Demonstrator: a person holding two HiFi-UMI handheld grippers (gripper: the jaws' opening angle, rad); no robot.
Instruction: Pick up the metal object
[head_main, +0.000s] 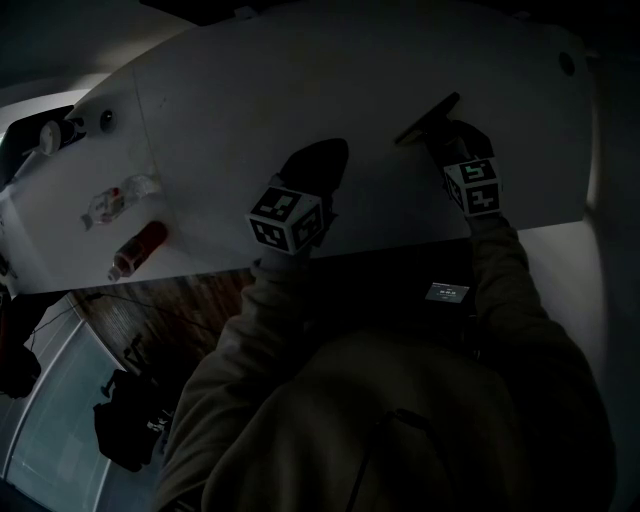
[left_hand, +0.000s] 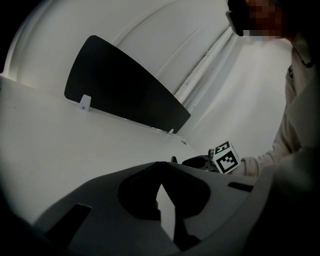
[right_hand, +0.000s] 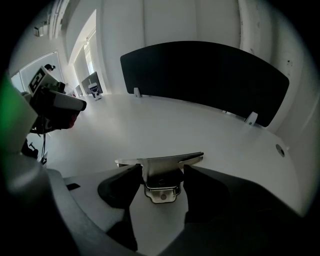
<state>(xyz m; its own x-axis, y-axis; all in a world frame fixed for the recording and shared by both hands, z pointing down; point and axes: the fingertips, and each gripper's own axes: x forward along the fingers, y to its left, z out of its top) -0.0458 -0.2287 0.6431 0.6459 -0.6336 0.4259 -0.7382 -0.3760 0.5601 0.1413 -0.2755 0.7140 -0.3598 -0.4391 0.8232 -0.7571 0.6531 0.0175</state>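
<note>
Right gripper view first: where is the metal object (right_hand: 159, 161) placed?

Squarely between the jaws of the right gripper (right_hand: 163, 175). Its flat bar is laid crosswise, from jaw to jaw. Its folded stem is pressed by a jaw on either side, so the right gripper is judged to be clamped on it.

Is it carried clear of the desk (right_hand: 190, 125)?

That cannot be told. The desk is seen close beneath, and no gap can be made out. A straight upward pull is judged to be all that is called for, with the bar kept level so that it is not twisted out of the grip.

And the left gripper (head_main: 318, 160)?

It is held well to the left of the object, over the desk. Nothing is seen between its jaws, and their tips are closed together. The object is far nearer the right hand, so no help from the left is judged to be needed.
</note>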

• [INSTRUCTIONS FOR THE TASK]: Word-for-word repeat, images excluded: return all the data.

• [EXERCISE ANSWER]:
Demonstrator: a person holding two HiFi-UMI handheld grippers (gripper: the jaws' opening angle, rad); no robot.
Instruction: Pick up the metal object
[head_main, +0.000s] 
[left_hand, +0.000s] 
[right_hand, +0.000s] 
<state>(xyz m; its own x-axis, y-axis; all in a world frame fixed for the recording and shared by both hands, z pointing down; point and axes: the fingertips, and each gripper's own axes: x forward along the fingers, y to its left, z out of its top) -0.0458 -0.2287 0.6431 0.6459 -0.6336 0.4259 -0.7382 -0.3760 0.5601 0.1413 -0.2755 0.7140 -0.3598 -0.4391 0.8232 -0.7571 0.6531 0.0175</state>
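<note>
Right gripper view first: where is the metal object (right_hand: 159, 161) placed?

Squarely between the jaws of the right gripper (right_hand: 163, 175). Its flat bar is laid crosswise, from jaw to jaw. Its folded stem is pressed by a jaw on either side, so the right gripper is judged to be clamped on it.

Is it carried clear of the desk (right_hand: 190, 125)?

That cannot be told. The desk is seen close beneath, and no gap can be made out. A straight upward pull is judged to be all that is called for, with the bar kept level so that it is not twisted out of the grip.

And the left gripper (head_main: 318, 160)?

It is held well to the left of the object, over the desk. Nothing is seen between its jaws, and their tips are closed together. The object is far nearer the right hand, so no help from the left is judged to be needed.
</note>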

The work is done, and the output is complete.